Kopenhag’ın dışında sayılabilecek Ørestad’da bulunan Royal Arena, şehirdeki tüm büyük ölçekli konserlerin ev sahipliğini yapıyormuş yıllardır. 6’daki kapı açılışından 20 dakika önce sıraya girmeme rağmen gördüğüm kalabalık ‘vay be’ dedirtti. İnsanlar sırada beklerken bir yandan yağan soğuk yağmur, birazdan yaşanacakların rüya değil gerçek olduğunu da hatırlatırken 45 dakikalık bir uğraşın ardından içeri sorunsuzca girmeyi başardım. Konserin başlamasına yaklaşık 2 saat olduğu için merch masasındaki fırsatı değerlendirerek Kopenhag’a özel yapılan tişört ve Umut Sarıkaya’nın ‘milleti üze üze ev yaptın Radiohead’ karikatürünü hatırlatan çıkartmaları alarak saha içindeki yerime konuşlandım. 20.30’a kadarki süre zarfında çevremdekilerle Radiohead anıları, en sevdikleri albümleri, bu akşam dinlemek istedikleri şarkıların kritiği yapılırken mekanın ışıkları kapandı ve kafes şeklindeki sahneden ışık oyunları başladı. Konserin başlamasına sadece 10 dakika kalmıştı. O heyecan içinde 10 dakika bir şekilde geçti ve çığlıklar eşliğinde grup sahneye çıktı. 

Thom Yorke gitarını eline aldı, “The Bends”in açılışı ‘Planet Telex’ ile unutulmaz gece başladı. İkinci şarkı olan ‘2+2:5’ ile kafes kalktı ve grubu hiçbir engel olmadan izlemeye başladım. Thom Yorke ve Radiohead elemanları, 360 derecelik sahnenin hakkını vermek için her yerine gitseler de temelde 2 yere konumlandıklarını söylemek mümkün. Ben erken gitmenin avantajıyla normal bir sahne mantığıyla tam ortaya konumlanmıştım. Thom Yorke da 360 derecelik sahnenin iki ucunda, ortada şarkılarını söyledi. 

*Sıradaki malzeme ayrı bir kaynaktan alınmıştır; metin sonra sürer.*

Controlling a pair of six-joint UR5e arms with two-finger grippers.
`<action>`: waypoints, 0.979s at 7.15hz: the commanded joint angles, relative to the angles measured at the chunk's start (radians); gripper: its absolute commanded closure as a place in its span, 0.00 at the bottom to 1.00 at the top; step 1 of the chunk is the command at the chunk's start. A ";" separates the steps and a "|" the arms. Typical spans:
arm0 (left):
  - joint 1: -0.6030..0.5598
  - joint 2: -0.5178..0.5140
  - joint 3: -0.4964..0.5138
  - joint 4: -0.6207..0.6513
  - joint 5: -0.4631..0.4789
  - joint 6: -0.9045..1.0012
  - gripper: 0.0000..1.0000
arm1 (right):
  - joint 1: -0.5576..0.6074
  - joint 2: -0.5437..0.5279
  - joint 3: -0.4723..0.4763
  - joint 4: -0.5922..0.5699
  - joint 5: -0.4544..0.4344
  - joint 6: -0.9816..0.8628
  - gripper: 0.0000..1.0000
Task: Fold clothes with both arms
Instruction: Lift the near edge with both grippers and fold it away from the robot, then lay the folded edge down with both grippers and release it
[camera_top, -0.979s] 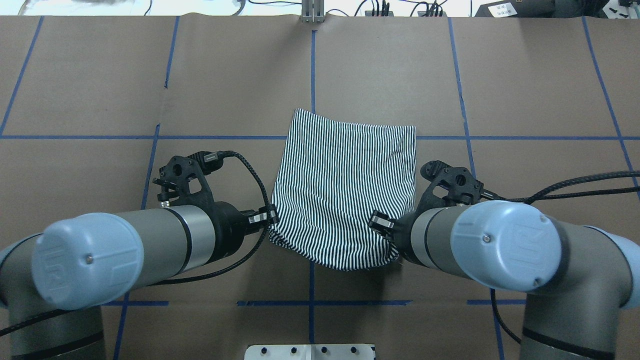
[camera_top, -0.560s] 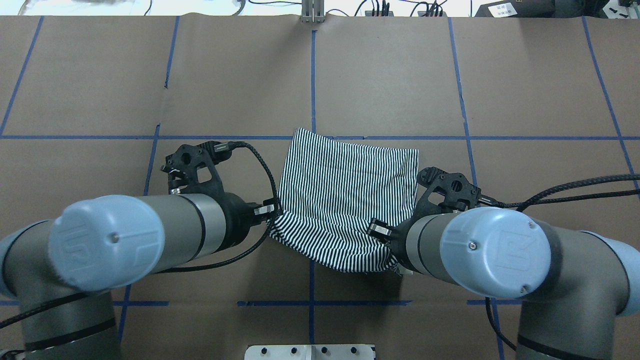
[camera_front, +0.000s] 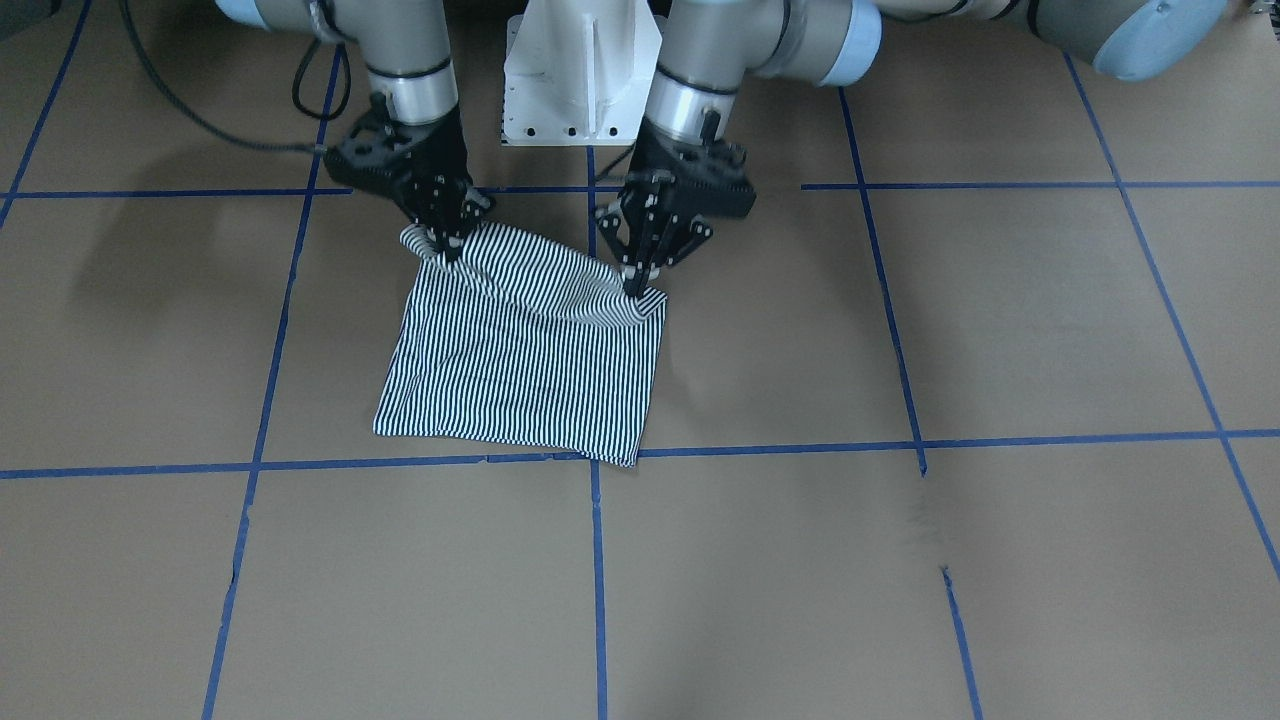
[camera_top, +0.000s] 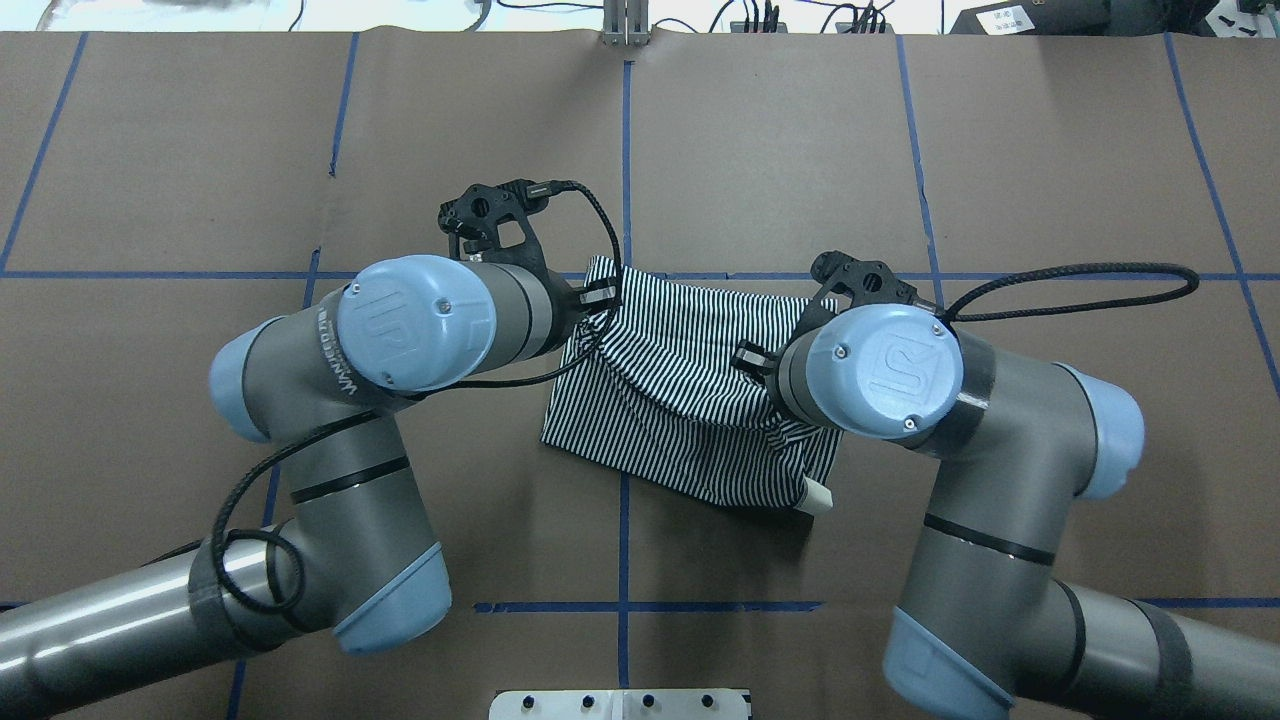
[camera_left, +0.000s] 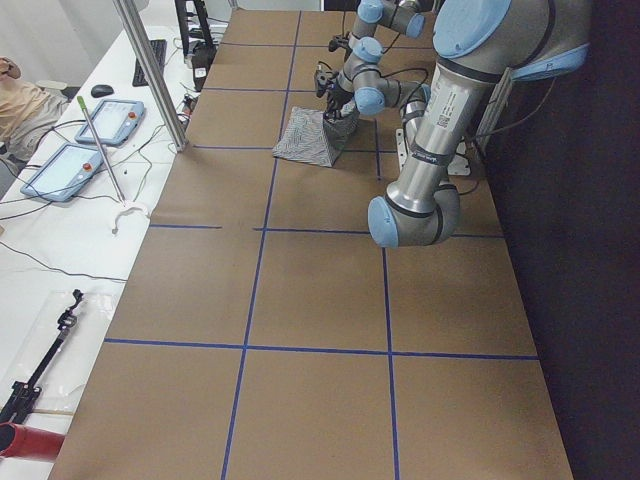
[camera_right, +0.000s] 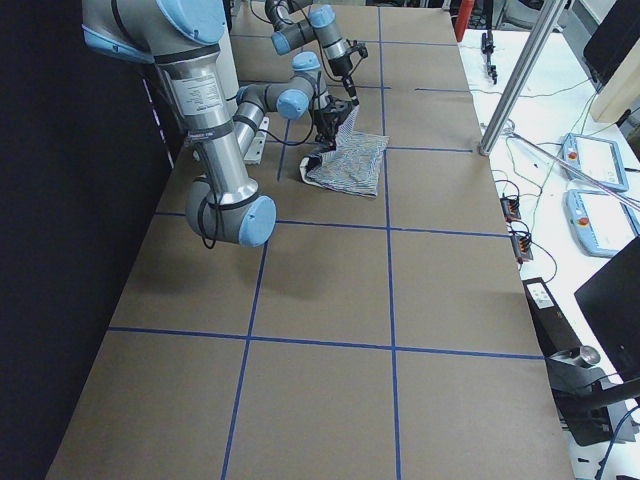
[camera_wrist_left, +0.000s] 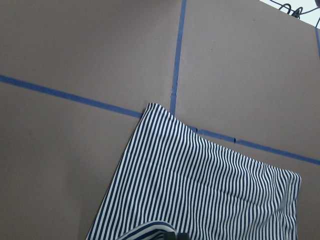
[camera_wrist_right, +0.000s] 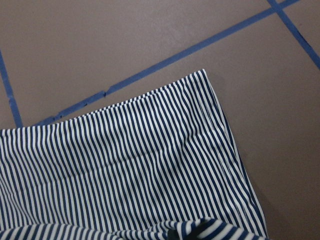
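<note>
Striped shirt (camera_top: 690, 440) lies mid-way across the counter (camera_top: 800, 150), near edge flat. Left arm (camera_top: 420, 320) and right arm (camera_top: 880, 370), the jaws of each clamped on a lifted corner, have swung forward in the last second, carrying that fold toward the far hem at the tape line (camera_top: 450, 274). Fold looks roughly half made; lay-down remains

Shirt (camera_top: 680, 400): overhead, the right arm (camera_top: 880, 370) covers its right corner from you.
Jaws: your wrist views crop them — barely a sliver.

The table (camera_top: 780, 150) is covered in brown paper and crossed by a grid of blue tape (camera_top: 150, 273). A striped shirt (camera_front: 520, 370) lies near its middle, the shirt's far edge along a tape line.
</note>
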 joint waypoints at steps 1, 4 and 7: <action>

Çoğunluğunun “In Rainbows” ve “The Bends” albümlerindeki şarkılardan oluştuğu konserin benim için zirve anıysa grubun en özel ve kıyıda kalmış şarkılarından ‘Videotape’in çalınmasıydı. Konserde tanıştığım Norveçli arkadaşım şarkı başladığı anda, “Türkiye’den boşa gelmedin dostum, şanslı günündesin” diyerek içimden geçenleri özetledi. Bu esnada “OK Computer” klasiklerinden ‘No Surprises’, ‘Lucky’ ve ‘Let Down’ ile birlikte bis’e kadarki kısımda farklı duygu durumları arasında gidip geldim. Tüm bunlar olurken Jonny Greenwood’un bir kere dahi seyirciyle göz teması kurmaması fazlasıyla dikkat çekiciydi. Thom Yorke ise birkaç gün önce hastalıktan kırılırken 4 Aralık akşamı boyunca dans edebileceği her anda kendisine özgü o dansını etti. Özellikle ‘Idioteque’in son kısmında fazlasıyla kaptırdı kendini ritme…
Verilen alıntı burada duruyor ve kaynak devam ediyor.